TASK TO COMPLETE — From the listing below, reproduce word for word the part that opens with the line containing "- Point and" and closes with the line containing "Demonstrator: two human"; reproduce nothing else.

COLLECTED DATA —
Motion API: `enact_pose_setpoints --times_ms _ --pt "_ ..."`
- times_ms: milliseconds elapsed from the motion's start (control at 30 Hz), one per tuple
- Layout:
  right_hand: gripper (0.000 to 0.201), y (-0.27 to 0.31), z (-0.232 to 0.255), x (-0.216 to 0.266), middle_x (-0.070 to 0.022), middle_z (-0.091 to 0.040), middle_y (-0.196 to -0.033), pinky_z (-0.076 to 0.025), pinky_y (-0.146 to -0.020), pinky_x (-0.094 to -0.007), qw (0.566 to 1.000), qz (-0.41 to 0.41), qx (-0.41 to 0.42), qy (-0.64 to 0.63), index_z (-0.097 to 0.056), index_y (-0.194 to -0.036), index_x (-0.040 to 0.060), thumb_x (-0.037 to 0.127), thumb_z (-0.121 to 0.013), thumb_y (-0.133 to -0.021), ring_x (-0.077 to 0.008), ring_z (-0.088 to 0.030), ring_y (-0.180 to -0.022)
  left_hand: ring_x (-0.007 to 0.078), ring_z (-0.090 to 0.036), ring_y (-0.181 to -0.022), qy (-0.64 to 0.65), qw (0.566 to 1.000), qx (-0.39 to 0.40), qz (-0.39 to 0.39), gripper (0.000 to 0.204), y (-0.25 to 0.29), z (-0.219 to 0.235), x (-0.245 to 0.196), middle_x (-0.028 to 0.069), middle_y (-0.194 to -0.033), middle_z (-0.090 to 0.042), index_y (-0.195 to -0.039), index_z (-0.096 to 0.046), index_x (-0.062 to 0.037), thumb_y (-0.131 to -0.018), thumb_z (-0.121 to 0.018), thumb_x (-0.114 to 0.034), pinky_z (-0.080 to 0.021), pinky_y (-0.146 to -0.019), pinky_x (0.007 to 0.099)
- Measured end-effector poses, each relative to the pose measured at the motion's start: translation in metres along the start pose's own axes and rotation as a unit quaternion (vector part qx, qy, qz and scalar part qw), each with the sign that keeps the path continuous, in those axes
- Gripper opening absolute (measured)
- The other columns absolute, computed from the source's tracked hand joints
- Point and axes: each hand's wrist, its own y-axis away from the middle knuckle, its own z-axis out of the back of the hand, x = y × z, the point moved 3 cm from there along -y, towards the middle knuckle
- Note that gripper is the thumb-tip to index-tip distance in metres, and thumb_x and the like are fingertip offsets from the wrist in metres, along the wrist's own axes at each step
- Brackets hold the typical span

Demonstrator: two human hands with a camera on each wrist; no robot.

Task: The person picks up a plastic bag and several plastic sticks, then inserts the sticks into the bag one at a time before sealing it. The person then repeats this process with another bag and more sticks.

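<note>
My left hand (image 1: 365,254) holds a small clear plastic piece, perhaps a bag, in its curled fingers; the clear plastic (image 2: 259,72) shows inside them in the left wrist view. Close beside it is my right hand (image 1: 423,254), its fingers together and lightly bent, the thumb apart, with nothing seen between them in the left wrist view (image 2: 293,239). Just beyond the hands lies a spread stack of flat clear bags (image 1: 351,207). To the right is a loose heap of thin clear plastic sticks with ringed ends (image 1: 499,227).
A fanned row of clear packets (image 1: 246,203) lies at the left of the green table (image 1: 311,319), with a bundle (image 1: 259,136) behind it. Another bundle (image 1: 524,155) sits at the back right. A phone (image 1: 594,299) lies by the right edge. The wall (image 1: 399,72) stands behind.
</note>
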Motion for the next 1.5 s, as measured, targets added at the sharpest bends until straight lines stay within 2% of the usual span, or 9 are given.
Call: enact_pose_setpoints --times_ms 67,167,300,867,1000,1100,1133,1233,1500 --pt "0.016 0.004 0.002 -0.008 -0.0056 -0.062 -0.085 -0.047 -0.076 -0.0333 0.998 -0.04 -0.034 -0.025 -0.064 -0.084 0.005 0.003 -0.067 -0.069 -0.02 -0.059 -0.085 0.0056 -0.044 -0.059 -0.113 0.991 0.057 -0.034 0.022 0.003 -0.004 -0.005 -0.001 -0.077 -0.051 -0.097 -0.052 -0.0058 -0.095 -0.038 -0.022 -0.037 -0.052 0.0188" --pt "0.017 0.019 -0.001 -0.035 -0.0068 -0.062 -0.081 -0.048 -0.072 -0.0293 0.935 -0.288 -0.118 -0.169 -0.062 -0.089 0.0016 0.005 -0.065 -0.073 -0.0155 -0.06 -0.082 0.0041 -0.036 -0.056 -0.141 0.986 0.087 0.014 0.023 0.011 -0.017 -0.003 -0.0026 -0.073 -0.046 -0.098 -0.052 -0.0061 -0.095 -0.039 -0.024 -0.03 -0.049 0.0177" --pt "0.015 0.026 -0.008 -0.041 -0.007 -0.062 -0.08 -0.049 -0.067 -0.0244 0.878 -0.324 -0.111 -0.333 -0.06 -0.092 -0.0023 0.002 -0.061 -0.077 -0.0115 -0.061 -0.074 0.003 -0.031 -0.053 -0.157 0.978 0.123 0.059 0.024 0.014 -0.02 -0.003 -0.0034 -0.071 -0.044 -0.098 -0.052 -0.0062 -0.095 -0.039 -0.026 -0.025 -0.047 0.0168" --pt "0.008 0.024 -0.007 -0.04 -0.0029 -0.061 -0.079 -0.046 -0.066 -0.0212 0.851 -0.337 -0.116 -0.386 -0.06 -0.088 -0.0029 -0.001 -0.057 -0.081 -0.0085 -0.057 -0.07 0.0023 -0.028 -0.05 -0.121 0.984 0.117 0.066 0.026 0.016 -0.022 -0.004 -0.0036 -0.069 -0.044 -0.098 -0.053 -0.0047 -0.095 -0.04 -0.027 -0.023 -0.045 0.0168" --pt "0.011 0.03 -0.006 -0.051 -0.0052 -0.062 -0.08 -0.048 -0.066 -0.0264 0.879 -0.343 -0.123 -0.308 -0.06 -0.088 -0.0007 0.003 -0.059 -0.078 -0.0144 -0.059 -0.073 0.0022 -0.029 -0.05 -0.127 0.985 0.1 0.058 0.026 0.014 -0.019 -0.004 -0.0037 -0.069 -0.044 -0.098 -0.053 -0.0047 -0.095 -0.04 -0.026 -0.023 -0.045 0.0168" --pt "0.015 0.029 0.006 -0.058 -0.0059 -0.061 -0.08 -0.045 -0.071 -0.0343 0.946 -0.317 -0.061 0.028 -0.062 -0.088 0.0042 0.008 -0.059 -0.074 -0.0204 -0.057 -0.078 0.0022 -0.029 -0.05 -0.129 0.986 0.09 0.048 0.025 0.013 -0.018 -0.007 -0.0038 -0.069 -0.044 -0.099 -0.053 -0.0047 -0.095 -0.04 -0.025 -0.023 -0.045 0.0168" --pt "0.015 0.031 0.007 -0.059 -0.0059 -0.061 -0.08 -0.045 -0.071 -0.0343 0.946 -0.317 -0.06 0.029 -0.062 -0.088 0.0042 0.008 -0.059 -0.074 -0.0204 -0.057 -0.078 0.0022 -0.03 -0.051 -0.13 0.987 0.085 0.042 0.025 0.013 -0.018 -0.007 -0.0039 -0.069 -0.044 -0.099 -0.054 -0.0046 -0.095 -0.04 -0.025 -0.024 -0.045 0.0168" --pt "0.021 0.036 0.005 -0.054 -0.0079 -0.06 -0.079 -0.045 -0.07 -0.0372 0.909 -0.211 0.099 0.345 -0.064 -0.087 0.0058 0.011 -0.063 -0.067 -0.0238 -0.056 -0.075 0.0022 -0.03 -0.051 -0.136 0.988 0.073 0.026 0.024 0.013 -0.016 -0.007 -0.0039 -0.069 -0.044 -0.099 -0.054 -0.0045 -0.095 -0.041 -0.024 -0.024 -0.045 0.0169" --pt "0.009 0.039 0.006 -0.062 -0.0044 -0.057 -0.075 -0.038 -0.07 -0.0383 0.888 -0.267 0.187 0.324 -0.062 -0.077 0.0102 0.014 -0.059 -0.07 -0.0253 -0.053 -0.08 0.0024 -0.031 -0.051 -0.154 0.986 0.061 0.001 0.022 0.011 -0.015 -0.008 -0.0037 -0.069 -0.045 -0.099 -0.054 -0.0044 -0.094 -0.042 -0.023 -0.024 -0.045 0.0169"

ANSWER BELOW —
- Point and axes: each hand's wrist, its own y-axis away from the middle knuckle, its own z-axis out of the back of the hand, x = y × z, the point moved 3 cm from there along -y, towards the middle knuckle
- Note that gripper is the thumb-tip to index-tip distance in metres, and thumb_x and the like are fingertip offsets from the wrist in metres, along the wrist's own axes at each step
- Brackets hold the typical span

Demonstrator: two human hands with a camera on each wrist; no robot.

This finishes the output for the exercise.